### Task statement
Output a faithful copy of the entries, every picture removed.

Stored items from a collection
Start of Block

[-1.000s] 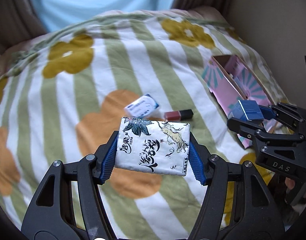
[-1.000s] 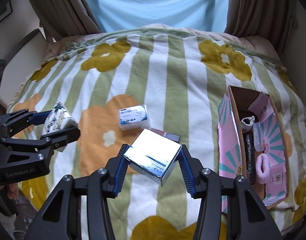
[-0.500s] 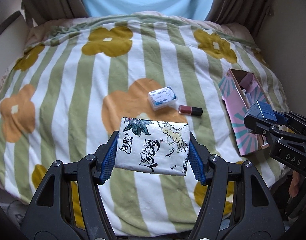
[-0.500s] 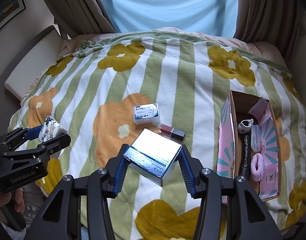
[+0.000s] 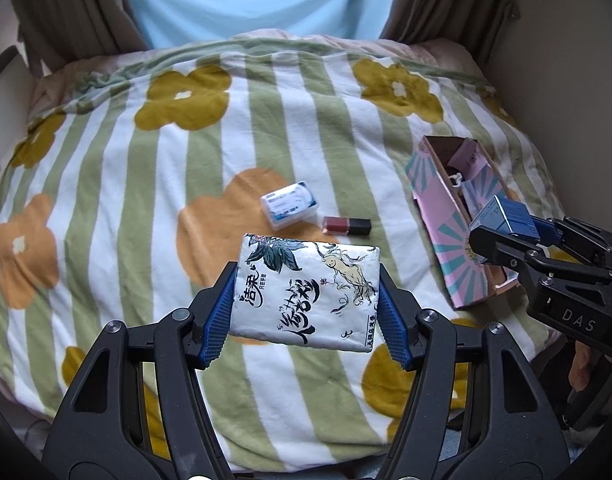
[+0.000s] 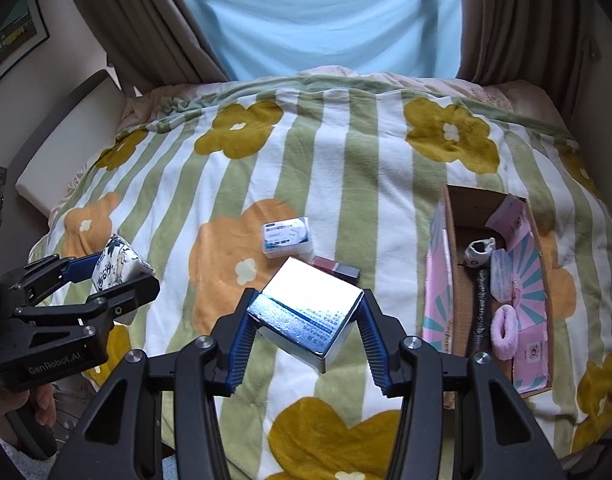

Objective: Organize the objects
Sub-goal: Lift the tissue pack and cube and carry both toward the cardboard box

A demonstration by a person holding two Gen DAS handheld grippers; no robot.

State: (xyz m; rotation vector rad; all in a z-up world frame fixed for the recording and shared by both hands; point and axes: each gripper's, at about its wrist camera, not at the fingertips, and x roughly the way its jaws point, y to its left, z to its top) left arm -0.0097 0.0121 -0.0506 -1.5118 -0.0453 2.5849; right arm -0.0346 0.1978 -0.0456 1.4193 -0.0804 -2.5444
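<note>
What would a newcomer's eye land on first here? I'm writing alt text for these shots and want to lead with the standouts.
First, the white tissue pack with ink-style drawings, clamped in the left gripper low in the left wrist view. Next, the shiny blue-and-silver box clamped in the right gripper above the flowered, green-striped blanket. On the right of the blanket lies an open pink box already holding small items.

Two claws (image 5: pixel 306 312) (image 6: pixel 304 342), one tissue pack (image 5: pixel 306 294)
</note>
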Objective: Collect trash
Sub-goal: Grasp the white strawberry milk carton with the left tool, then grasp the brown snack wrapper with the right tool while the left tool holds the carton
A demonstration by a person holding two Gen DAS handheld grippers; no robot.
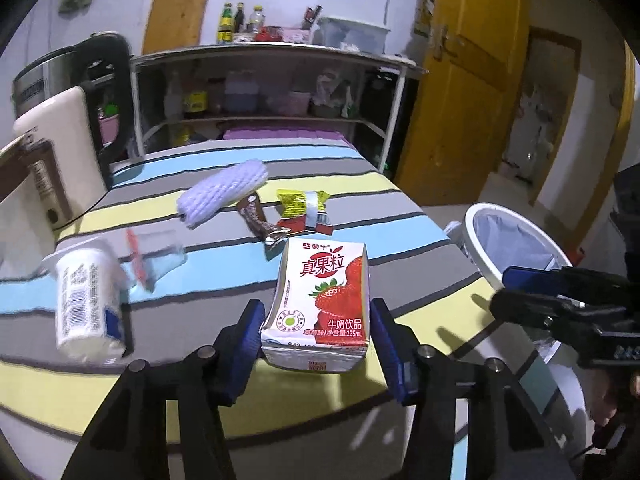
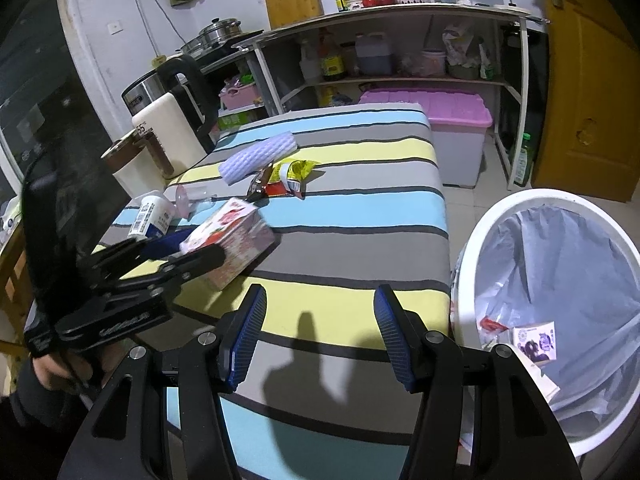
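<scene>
A red and white strawberry milk carton [image 1: 324, 300] lies on the striped table [image 1: 224, 184] between the open fingers of my left gripper [image 1: 318, 320]; the blue pads flank its near end without pressing it. The carton [image 2: 232, 240] and left gripper [image 2: 172, 252] also show in the right wrist view. My right gripper [image 2: 320, 316] is open and empty above the table's near right edge, next to the white trash bin [image 2: 500, 216], which has a bag with some trash inside. A white yogurt cup [image 1: 86, 300], purple foam net [image 1: 224, 192] and yellow and red wrappers [image 1: 304, 212] lie on the table.
A clear plastic cup [image 1: 156, 256] and a brown wrapper [image 1: 260, 224] lie on the table. A kettle [image 2: 168, 88] and a cream appliance [image 2: 172, 132] stand at the left. A shelf unit [image 2: 400, 40], pink-lidded bin [image 2: 460, 120] and yellow door [image 2: 592, 80] are behind.
</scene>
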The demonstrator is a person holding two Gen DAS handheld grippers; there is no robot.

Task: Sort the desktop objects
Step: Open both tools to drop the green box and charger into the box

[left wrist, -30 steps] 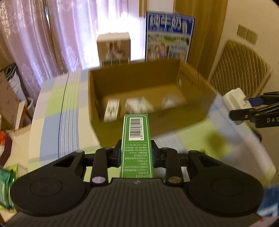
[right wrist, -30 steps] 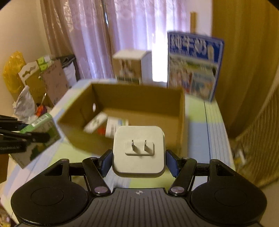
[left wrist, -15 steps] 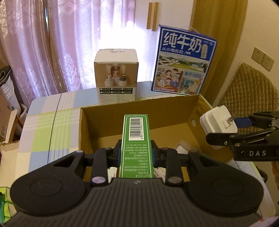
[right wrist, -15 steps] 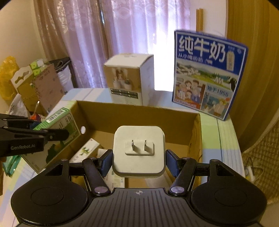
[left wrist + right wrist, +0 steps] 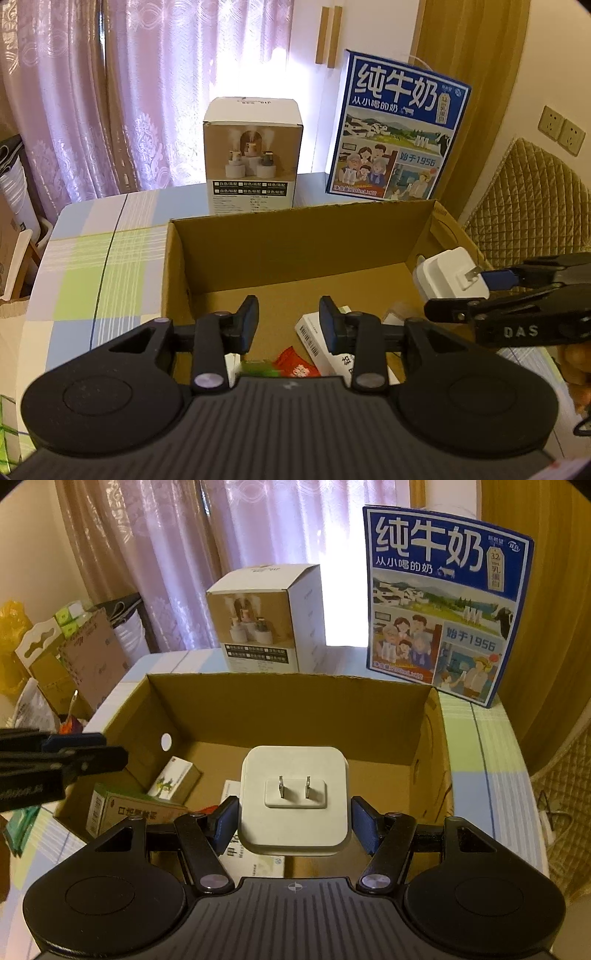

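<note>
An open cardboard box (image 5: 280, 236) (image 5: 288, 698) stands on the checked tablecloth. My left gripper (image 5: 289, 320) is open and empty above the box's near part. The green box (image 5: 136, 808) it held lies inside at the box's left, next to a small white-green carton (image 5: 173, 779); a blurred green edge (image 5: 258, 367) shows below the left fingers. My right gripper (image 5: 294, 814) is shut on a white plug adapter (image 5: 295, 797), prongs facing the camera, above the box's right side. The adapter also shows in the left wrist view (image 5: 447, 280).
A white product box (image 5: 253, 155) and a blue milk carton case (image 5: 399, 133) stand behind the cardboard box. White boxes (image 5: 325, 339) and a red packet (image 5: 295, 363) lie inside it. A padded chair (image 5: 532, 206) is at right; cartons and bags (image 5: 62, 657) at left.
My left gripper opened and the green box dropped into the cardboard box. Both grippers moved forward over the box. The right gripper still holds the adapter.
</note>
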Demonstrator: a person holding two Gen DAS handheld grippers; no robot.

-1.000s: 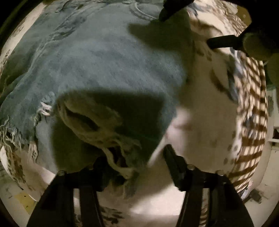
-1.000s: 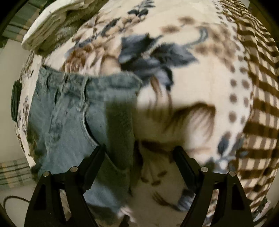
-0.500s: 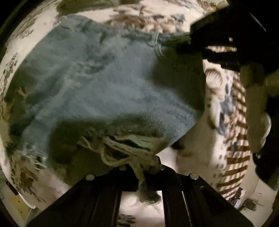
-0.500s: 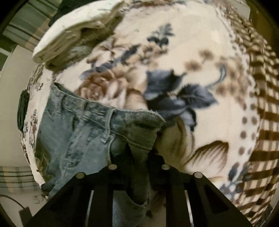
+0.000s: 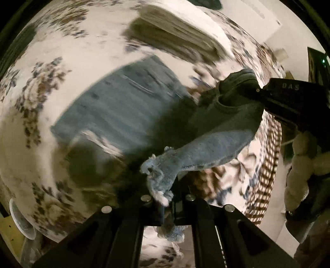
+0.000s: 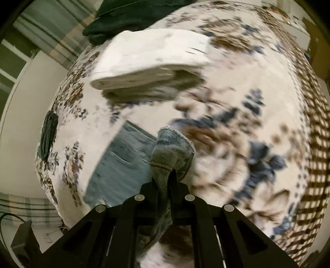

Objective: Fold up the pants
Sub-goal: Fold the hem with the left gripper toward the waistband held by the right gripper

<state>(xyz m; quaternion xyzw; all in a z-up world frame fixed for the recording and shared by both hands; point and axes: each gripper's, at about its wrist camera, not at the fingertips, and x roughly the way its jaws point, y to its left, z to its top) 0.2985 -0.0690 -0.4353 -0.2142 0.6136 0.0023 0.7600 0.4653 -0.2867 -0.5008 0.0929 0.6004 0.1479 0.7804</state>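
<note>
The blue denim pants (image 5: pixel 115 107) lie partly on the floral blanket, with one side lifted. My left gripper (image 5: pixel 168 203) is shut on the frayed hem (image 5: pixel 158 175) and holds it up above the bed. My right gripper (image 6: pixel 165 185) is shut on the waistband (image 6: pixel 173 148) and holds it raised; it also shows in the left wrist view (image 5: pixel 288 99) at the right, gripping the dark bunched waistband (image 5: pixel 233 103). The lifted cloth stretches between the two grippers. The rest of the pants (image 6: pixel 119 165) stays flat on the bed. Both views are motion-blurred.
A floral blanket (image 6: pixel 237 115) with a brown checked border (image 6: pixel 313 144) covers the bed. A folded white stack (image 6: pixel 152 61) lies beyond the pants, also in the left wrist view (image 5: pixel 181 33). A dark garment (image 6: pixel 132 18) lies behind it, and a dark object (image 6: pixel 48 134) at the bed's left edge.
Both grippers were open, then shut on the hem and the waistband. They have now lifted that edge of the pants off the blanket and carried it over the flat part.
</note>
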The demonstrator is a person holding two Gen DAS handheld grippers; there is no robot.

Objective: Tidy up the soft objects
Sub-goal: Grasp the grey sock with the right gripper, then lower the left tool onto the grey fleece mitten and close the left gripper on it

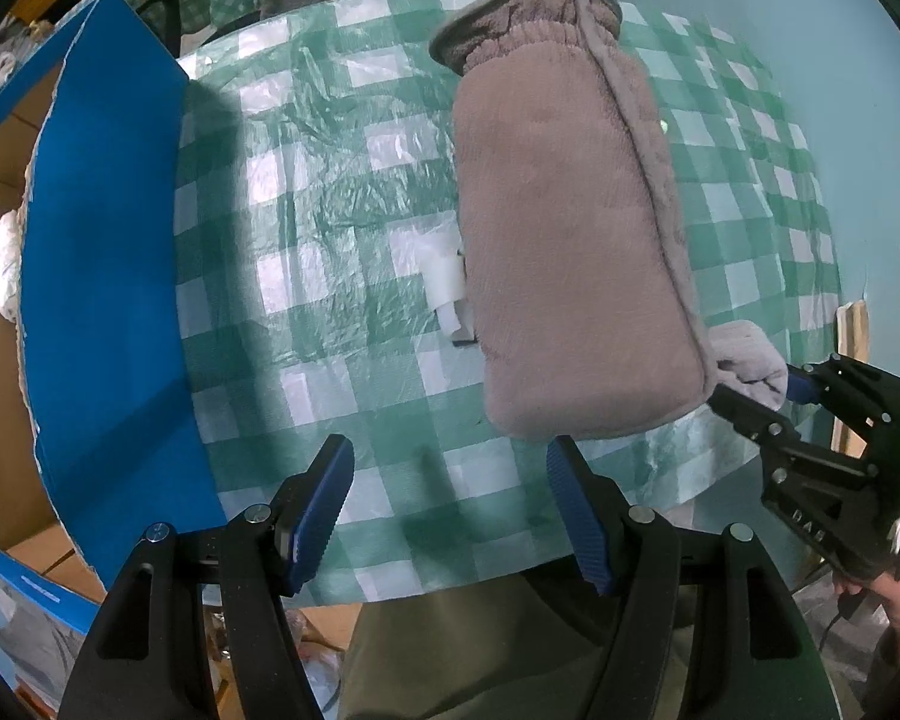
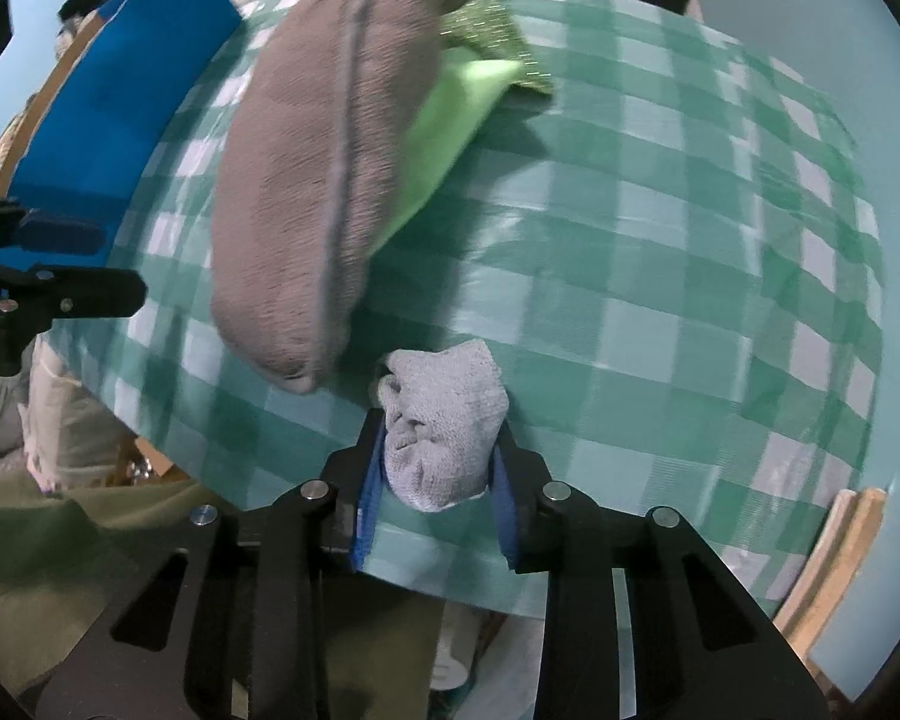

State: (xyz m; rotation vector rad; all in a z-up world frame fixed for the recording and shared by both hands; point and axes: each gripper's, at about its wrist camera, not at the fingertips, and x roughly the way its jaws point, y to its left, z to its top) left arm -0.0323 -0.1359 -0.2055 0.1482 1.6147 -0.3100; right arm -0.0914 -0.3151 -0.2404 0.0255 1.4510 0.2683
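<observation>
Looked light and squashy: balled sock pinched mid-bundle by right gripper, left gripper agape, empty.

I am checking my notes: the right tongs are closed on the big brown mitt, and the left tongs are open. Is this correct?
Not quite. The right tongs are closed on the small grey cloth, not the brown mitt, as the right wrist view shows. The left tongs are open.

I count one brown plush mitt, one small grey sock, one lime-green cloth, one glittery green scrubber, and one blue-flapped cardboard box beside my table.
</observation>
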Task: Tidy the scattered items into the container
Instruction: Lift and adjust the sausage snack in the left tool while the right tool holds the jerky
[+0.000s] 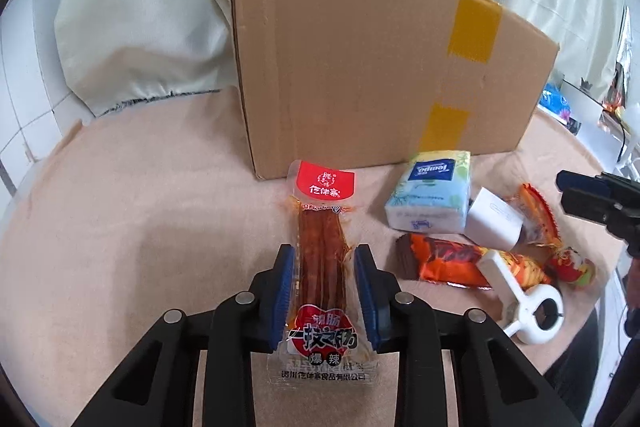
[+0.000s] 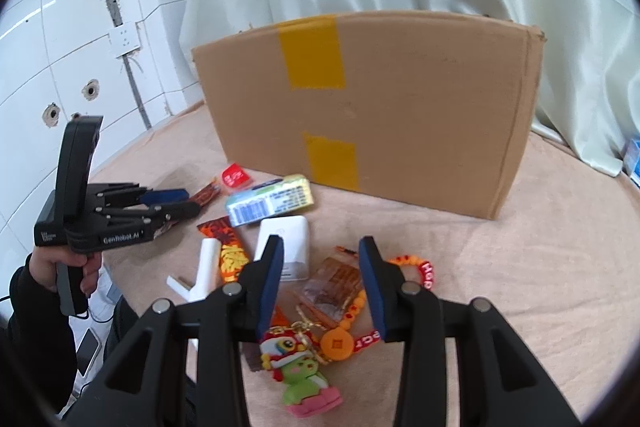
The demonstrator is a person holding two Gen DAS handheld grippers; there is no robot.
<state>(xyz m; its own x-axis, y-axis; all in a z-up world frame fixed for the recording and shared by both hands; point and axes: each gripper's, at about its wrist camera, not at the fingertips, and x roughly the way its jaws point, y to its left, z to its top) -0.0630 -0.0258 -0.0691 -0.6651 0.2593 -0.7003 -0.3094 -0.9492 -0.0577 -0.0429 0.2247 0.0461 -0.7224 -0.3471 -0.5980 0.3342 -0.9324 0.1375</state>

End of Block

### Answer to this task
[-1.000s] 
[-1.000s] 
[-0.500s] 
[-0.500s] 
[+0.000s] 
[+0.000s] 

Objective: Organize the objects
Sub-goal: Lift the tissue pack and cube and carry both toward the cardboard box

A demonstration by a person holding two Gen DAS handheld grippers; no robot.

State: (xyz m; rotation vector rad; all in a z-up world frame fixed for the recording and shared by both hands; point and axes: each gripper's, at about its wrist camera, not at the fingertips, and x roughly the way its jaws point, y to its left, z to its top) left arm -0.0097 0.0121 -0.0506 -1.5118 -0.0453 2.5849; right arm -0.0346 0.1978 -0.0456 1.4193 -0.0804 -2.5444
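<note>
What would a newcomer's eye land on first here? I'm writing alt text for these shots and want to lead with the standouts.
First, the white tissue pack with ink-style drawings, clamped in the left gripper low in the left wrist view. Next, the shiny blue-and-silver box clamped in the right gripper above the flowered, green-striped blanket. On the right of the blanket lies an open pink box already holding small items.

Two claws (image 5: pixel 306 312) (image 6: pixel 304 342), one tissue pack (image 5: pixel 306 294)
</note>
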Objective: Collect trash
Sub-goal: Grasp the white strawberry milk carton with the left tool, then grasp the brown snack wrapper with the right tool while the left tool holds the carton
A demonstration by a person holding two Gen DAS handheld grippers; no robot.
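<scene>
A red and white strawberry milk carton [image 1: 324, 300] lies on the striped table [image 1: 224, 184] between the open fingers of my left gripper [image 1: 318, 320]; the blue pads flank its near end without pressing it. The carton [image 2: 232, 240] and left gripper [image 2: 172, 252] also show in the right wrist view. My right gripper [image 2: 320, 316] is open and empty above the table's near right edge, next to the white trash bin [image 2: 500, 216], which has a bag with some trash inside. A white yogurt cup [image 1: 86, 300], purple foam net [image 1: 224, 192] and yellow and red wrappers [image 1: 304, 212] lie on the table.
A clear plastic cup [image 1: 156, 256] and a brown wrapper [image 1: 260, 224] lie on the table. A kettle [image 2: 168, 88] and a cream appliance [image 2: 172, 132] stand at the left. A shelf unit [image 2: 400, 40], pink-lidded bin [image 2: 460, 120] and yellow door [image 2: 592, 80] are behind.
</scene>
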The demonstrator is a person holding two Gen DAS handheld grippers; there is no robot.

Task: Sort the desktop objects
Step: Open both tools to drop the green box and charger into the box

[left wrist, -30 steps] 
[right wrist, -30 steps] 
[left wrist, -15 steps] 
[right wrist, -15 steps] 
[left wrist + right wrist, +0 steps] 

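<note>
An open cardboard box (image 5: 280, 236) (image 5: 288, 698) stands on the checked tablecloth. My left gripper (image 5: 289, 320) is open and empty above the box's near part. The green box (image 5: 136, 808) it held lies inside at the box's left, next to a small white-green carton (image 5: 173, 779); a blurred green edge (image 5: 258, 367) shows below the left fingers. My right gripper (image 5: 294, 814) is shut on a white plug adapter (image 5: 295, 797), prongs facing the camera, above the box's right side. The adapter also shows in the left wrist view (image 5: 447, 280).
A white product box (image 5: 253, 155) and a blue milk carton case (image 5: 399, 133) stand behind the cardboard box. White boxes (image 5: 325, 339) and a red packet (image 5: 295, 363) lie inside it. A padded chair (image 5: 532, 206) is at right; cartons and bags (image 5: 62, 657) at left.
My left gripper opened and the green box dropped into the cardboard box. Both grippers moved forward over the box. The right gripper still holds the adapter.
</note>
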Demonstrator: a person holding two Gen DAS handheld grippers; no robot.

-1.000s: 
-1.000s: 
-0.500s: 
-0.500s: 
+0.000s: 
+0.000s: 

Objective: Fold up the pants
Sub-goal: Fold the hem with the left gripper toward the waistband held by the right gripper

<state>(xyz m; quaternion xyzw; all in a z-up world frame fixed for the recording and shared by both hands; point and axes: each gripper's, at about its wrist camera, not at the fingertips, and x roughly the way its jaws point, y to its left, z to its top) 0.2985 -0.0690 -0.4353 -0.2142 0.6136 0.0023 0.7600 0.4653 -0.2867 -0.5008 0.0929 0.6004 0.1479 0.7804</state>
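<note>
The blue denim pants (image 5: pixel 115 107) lie partly on the floral blanket, with one side lifted. My left gripper (image 5: pixel 168 203) is shut on the frayed hem (image 5: pixel 158 175) and holds it up above the bed. My right gripper (image 6: pixel 165 185) is shut on the waistband (image 6: pixel 173 148) and holds it raised; it also shows in the left wrist view (image 5: pixel 288 99) at the right, gripping the dark bunched waistband (image 5: pixel 233 103). The lifted cloth stretches between the two grippers. The rest of the pants (image 6: pixel 119 165) stays flat on the bed. Both views are motion-blurred.
A floral blanket (image 6: pixel 237 115) with a brown checked border (image 6: pixel 313 144) covers the bed. A folded white stack (image 6: pixel 152 61) lies beyond the pants, also in the left wrist view (image 5: pixel 181 33). A dark garment (image 6: pixel 132 18) lies behind it, and a dark object (image 6: pixel 48 134) at the bed's left edge.
Both grippers were open, then shut on the hem and the waistband. They have now lifted that edge of the pants off the blanket and carried it over the flat part.
</note>
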The demonstrator is a person holding two Gen DAS handheld grippers; there is no robot.

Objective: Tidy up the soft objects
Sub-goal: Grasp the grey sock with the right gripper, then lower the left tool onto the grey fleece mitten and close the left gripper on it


State: (xyz m; rotation vector rad; all in a z-up world frame fixed for the recording and shared by both hands; point and axes: each gripper's, at about its wrist camera, not at the fingertips, and x roughly the way its jaws point, y to its left, z to its top) left arm -0.0323 -0.1359 -0.2055 0.1482 1.6147 -0.3100; right arm -0.0914 -0.3151 -0.2404 0.0255 1.4510 0.2683
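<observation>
Looked light and squashy: balled sock pinched mid-bundle by right gripper, left gripper agape, empty.

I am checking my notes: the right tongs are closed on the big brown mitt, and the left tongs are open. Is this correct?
Not quite. The right tongs are closed on the small grey cloth, not the brown mitt, as the right wrist view shows. The left tongs are open.

I count one brown plush mitt, one small grey sock, one lime-green cloth, one glittery green scrubber, and one blue-flapped cardboard box beside my table.
</observation>
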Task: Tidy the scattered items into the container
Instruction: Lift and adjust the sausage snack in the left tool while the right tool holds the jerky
[+0.000s] 
[+0.000s] 
The demonstrator is a person holding two Gen DAS handheld grippers; there is no robot.
<state>(xyz m; its own x-axis, y-axis; all in a z-up world frame fixed for the recording and shared by both hands; point and axes: each gripper's, at about its wrist camera, not at the fingertips, and x roughly the way its jaws point, y to its left, z to its top) -0.0630 -0.0258 -0.0691 -0.6651 0.2593 -0.7003 -0.3094 -0.9492 -0.0577 -0.0429 0.2247 0.0461 -0.7224 -0.3471 -0.5980 0.3342 -0.9324 0.1375</state>

The answer has been supplied in full.